Robicelli also said Farmer died about two weeks ago, and his family had to raise funds during this time for his funeral. “This is the reality of those who work hourly jobs on Baltimore’s east side,” she wrote.
“He was a valued member of our team, impacted every member of our staff and every customer he came in contact with,” read the description on the GoFundMe page set up by Smith and Charnette Burris. “He passionately stood up for LGBTQIA rights, fashion, and good music. He was a dedicated worker and friend. This loss is immeasurable and we want to support his family in whatever way we can.”
The fundraiser also raised more than $7,700, exceeding its goal of $7,500. There were a total of 186 donations, and a majority of the donations were made in the past two days.

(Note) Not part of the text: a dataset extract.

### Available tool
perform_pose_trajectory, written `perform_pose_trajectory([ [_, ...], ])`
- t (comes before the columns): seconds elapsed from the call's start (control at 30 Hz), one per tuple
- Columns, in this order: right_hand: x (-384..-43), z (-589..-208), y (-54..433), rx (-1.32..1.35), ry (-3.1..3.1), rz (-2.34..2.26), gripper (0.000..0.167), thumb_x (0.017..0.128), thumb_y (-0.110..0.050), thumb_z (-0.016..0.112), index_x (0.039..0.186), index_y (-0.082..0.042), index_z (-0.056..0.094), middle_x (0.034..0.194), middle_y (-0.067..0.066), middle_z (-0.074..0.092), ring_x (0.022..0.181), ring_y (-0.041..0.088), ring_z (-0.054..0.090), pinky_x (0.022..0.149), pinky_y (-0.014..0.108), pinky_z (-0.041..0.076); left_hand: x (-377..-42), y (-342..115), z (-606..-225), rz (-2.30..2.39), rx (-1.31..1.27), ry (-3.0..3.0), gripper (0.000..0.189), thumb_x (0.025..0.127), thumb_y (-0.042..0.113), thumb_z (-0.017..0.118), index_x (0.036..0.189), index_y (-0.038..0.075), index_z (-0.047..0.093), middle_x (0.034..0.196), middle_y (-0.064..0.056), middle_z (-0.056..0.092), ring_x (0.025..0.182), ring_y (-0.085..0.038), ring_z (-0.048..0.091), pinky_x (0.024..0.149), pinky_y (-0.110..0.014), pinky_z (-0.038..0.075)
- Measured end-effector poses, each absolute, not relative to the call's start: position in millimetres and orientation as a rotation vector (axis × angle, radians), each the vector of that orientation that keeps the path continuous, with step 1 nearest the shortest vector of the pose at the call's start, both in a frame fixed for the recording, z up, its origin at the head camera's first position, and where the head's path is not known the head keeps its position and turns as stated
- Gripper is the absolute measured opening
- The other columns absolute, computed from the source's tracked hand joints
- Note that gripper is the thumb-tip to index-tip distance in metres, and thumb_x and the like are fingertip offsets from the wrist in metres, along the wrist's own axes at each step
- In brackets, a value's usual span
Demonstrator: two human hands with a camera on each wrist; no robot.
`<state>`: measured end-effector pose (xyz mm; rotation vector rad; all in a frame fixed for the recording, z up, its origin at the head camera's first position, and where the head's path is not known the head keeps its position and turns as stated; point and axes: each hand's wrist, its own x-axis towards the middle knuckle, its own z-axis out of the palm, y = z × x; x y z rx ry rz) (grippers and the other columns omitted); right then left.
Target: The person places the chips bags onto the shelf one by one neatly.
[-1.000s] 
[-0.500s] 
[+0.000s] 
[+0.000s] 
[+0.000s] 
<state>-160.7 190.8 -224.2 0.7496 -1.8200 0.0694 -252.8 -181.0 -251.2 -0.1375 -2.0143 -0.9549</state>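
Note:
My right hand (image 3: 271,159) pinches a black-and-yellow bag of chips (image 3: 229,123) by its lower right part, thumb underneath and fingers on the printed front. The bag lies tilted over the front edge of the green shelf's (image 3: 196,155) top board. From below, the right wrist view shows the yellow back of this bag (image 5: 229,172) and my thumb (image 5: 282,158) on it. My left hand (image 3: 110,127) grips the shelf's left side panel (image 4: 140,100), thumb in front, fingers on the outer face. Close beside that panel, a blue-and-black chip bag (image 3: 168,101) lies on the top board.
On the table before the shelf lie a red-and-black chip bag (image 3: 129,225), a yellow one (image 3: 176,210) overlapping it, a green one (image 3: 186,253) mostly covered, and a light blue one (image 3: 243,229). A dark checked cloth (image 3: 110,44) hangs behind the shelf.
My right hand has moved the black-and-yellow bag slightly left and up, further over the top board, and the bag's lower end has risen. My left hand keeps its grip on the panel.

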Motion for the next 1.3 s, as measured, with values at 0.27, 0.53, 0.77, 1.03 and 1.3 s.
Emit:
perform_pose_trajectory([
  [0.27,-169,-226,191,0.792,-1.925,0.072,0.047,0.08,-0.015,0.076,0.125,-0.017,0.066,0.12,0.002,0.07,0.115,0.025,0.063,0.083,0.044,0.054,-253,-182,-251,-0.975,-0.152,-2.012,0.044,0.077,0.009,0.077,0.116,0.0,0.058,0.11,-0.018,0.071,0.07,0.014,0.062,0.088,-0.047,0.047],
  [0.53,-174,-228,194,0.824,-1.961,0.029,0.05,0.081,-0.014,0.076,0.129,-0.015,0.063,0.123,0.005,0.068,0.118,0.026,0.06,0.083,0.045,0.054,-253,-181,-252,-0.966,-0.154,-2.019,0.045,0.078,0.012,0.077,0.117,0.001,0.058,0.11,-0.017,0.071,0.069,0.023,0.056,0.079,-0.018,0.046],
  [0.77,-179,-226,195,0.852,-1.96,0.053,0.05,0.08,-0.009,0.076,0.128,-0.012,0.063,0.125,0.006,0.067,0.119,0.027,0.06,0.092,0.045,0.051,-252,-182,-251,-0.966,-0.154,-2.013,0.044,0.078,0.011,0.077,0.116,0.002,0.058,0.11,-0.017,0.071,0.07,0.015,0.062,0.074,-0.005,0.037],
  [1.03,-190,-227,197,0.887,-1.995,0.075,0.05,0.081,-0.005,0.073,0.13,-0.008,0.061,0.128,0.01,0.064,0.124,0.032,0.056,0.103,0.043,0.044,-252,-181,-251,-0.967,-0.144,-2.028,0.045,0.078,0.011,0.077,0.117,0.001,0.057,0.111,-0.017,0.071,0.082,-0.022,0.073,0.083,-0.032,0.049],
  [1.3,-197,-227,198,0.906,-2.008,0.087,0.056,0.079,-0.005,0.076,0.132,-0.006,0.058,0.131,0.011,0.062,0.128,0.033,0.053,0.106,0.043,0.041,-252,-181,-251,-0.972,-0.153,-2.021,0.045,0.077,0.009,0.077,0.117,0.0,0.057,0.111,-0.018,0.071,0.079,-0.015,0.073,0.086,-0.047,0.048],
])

“Thank you for every donation, share, and kind word,” Smith wrote in an update on Sunday. “James’ family, friends, and coworkers are humbled by the generosity of strangers.”

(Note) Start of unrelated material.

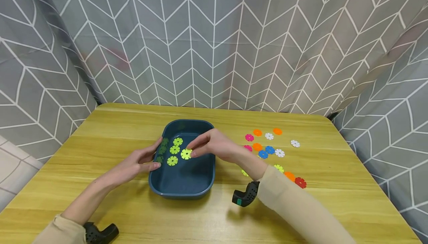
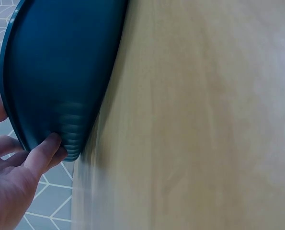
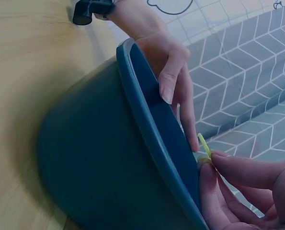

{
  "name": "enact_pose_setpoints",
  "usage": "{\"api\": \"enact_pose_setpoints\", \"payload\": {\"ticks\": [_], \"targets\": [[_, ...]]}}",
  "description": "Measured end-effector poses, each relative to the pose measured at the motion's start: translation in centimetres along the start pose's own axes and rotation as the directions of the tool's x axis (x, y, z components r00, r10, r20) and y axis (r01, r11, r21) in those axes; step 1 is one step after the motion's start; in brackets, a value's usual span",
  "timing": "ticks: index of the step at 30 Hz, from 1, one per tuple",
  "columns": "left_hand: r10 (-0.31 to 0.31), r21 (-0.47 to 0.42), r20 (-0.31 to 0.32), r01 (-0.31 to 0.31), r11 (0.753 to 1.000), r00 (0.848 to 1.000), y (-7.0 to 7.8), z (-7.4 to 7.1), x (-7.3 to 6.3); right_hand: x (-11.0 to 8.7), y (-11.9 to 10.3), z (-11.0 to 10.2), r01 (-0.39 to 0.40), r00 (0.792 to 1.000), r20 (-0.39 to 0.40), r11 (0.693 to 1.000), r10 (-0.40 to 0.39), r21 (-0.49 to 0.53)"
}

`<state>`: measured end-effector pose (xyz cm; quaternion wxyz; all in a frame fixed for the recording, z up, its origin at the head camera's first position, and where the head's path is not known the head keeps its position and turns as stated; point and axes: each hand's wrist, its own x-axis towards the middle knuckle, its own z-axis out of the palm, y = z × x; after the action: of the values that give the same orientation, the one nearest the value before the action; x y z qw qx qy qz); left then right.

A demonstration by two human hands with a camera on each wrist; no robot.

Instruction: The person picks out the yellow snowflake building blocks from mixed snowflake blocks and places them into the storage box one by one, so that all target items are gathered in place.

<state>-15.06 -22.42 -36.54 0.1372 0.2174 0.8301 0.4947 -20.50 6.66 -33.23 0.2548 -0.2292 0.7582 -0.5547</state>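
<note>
A dark blue plastic basin (image 1: 182, 195) stands on the wooden table, with several yellow-green notched discs (image 1: 172, 160) lying along its left side. My left hand (image 1: 135, 165) grips the left wall, thumb over the rim; the left wrist view shows its fingers (image 2: 42, 154) against the outer side. Over the basin, my right hand (image 1: 214, 145) pinches one yellow-green disc (image 1: 185, 154) between thumb and fingertips. Edge-on in the right wrist view, a thin yellow-green disc (image 3: 204, 145) sticks out from the pinch of the right hand (image 3: 243, 187).
Right of the basin, loose notched discs lie scattered: orange (image 1: 257, 132), white (image 1: 295, 143), blue (image 1: 263, 154), pink (image 1: 249, 137) and red (image 1: 300, 182). A yellow-green disc (image 1: 279, 168) lies near the right forearm. A grey patterned curtain (image 1: 214, 43) hangs behind the table (image 1: 334, 199).
</note>
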Motion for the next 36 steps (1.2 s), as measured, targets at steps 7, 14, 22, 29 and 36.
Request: {"api": "enact_pose_setpoints", "payload": {"ticks": [7,14,22,29,36], "targets": [[-0.001,0.010,-0.003,0.001,1.000,1.000,0.0,0.0,0.0,1.1,-0.1,0.7,-0.027,0.999,0.024,0.999,0.026,0.021],[0.001,0.020,-0.002,-0.001,1.000,1.000,-0.2,0.0,0.0,2.3,-0.2,1.7,-0.077,0.996,0.055,0.990,0.071,0.116],[-0.009,0.023,0.001,0.009,1.000,1.000,-0.3,0.0,0.2,3.8,-0.3,2.7,-0.136,0.990,0.063,0.972,0.126,0.193],[0.012,-0.012,0.013,-0.012,1.000,1.000,-0.2,0.0,0.2,5.2,0.1,2.8,-0.192,0.981,0.031,0.941,0.190,0.278],[0.013,-0.033,0.014,-0.013,0.999,1.000,-0.4,0.0,0.3,6.2,0.3,2.6,-0.229,0.971,0.014,0.903,0.240,0.363]]}}
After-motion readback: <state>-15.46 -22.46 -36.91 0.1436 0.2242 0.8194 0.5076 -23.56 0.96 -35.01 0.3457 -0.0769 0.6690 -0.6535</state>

Robicelli isn’t the first to use the #ChickenSandwich debate to scrutinize the layers of violations that are involved in the $3.99 sandwich. A recent Eater interview examined the Popeyes hype on Twitter, applying questions on everything from ICE raids at poultry farms to Popeyes wages rendering its own employees homeless.
“There’s real, active harm being done by fast-food companies on every level of the food system from individual to global,” Evan Hanczor, chef of Egg Restaurant that boasts its treatment of its employees and farmers, told Eater.
“It doesn’t give me much confidence about the ingredient quality,” Hanczor said of the price of Popeyes’ sandwich. “The price doesn’t seem to suggest that they could possibly be sourcing chicken you could consider remotely humanely raised.”
On Twitter, Robicelli’s thread resonated with many who shared their concern and support for Farmer, while some called for accessible dialysis care.
This is a tragedy, and I extend my thoughts to you, his family and those who loved him/ will miss him. What could have been done/ happened to prevent this loss? What is it??? Let's send it up the flag pole and see who salutes.— Steven Mincheff (@SMincheff) August 24, 2019
This is why we need to get more ppl on home dialysis! In-center takes away your oppty to choose your own schedule around work, & home D keeps you healthier. I’m truly sorry for loss of yr friend & grieve w/you. Tragic loss. Seen it too often.— Wannabe Race Traitor (@KitsapRiver) August 25, 2019
Agree but this case was more about the way our system treats workers. He had insurance but as an hourly worker he couldn't take the time (many hours/day, 3 days/week). Dialysis centers could do more to provide care for workers like this young man.— True Blue Patriot (@ketagoesglobal) August 25, 2019
It's sad to think that Star Bu cks, who claims they are compassionate, would put their workers in such a difficult position as to choose taking time off for legit life or death medical reasons and losing critical pay and having enough for a roof over their head & just enough food— Miss Melody (@Risque_Melody) August 25, 2019
Update 9:26am CT, Aug. 27: A Starbucks spokesperson told the Daily Dot that “store partners (employees) were heartbroken to learn of James’ passing.”
“Our local team has stayed in close contact with James’ family and supporting them with their grieving and healing process,” the spokesperson said.
Starbucks said it offers healthcare coverage to its baristas in the U.S. who work an average of at least 20 hours per week. All eligible employees also accrue one hour of paid time off for sick days for every 30 hours worked.
Update 1:30pm CT, Aug. 27: Starbucks said its employees are paid at or above minimum wage in every region, including in Baltimore.